TASK OBJECTIVE: Print each line from the start of the records below up through the line where "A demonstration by" is found, exactly as given.

+--

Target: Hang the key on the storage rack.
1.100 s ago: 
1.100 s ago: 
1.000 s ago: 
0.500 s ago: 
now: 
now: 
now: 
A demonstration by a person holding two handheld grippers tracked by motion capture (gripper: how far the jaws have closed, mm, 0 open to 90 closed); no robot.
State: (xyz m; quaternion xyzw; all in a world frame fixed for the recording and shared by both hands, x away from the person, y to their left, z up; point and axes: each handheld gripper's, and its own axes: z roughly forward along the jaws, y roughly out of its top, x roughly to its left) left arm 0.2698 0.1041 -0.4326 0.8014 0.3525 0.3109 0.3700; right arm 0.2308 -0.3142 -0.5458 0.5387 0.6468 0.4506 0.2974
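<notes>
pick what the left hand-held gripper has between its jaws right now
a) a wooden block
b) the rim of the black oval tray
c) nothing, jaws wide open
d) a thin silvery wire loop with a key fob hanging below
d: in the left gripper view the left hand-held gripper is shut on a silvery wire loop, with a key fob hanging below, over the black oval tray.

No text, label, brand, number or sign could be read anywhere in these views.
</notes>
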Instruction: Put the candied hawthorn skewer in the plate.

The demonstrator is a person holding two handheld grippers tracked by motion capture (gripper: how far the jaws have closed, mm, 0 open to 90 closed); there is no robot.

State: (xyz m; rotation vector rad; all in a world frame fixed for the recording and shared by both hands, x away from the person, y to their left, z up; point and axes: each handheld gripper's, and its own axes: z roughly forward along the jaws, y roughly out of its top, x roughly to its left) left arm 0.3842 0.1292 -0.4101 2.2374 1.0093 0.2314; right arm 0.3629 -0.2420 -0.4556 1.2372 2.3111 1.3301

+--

EXPECTED ANSWER:
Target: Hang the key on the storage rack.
1.100 s ago: 
1.100 s ago: 
1.000 s ago: 
0.500 s ago: 
now: 
now: 
now: 
A demonstration by a person holding two handheld grippers tracked by motion capture (gripper: how far the jaws have closed, mm, 0 open to 90 closed); no robot.

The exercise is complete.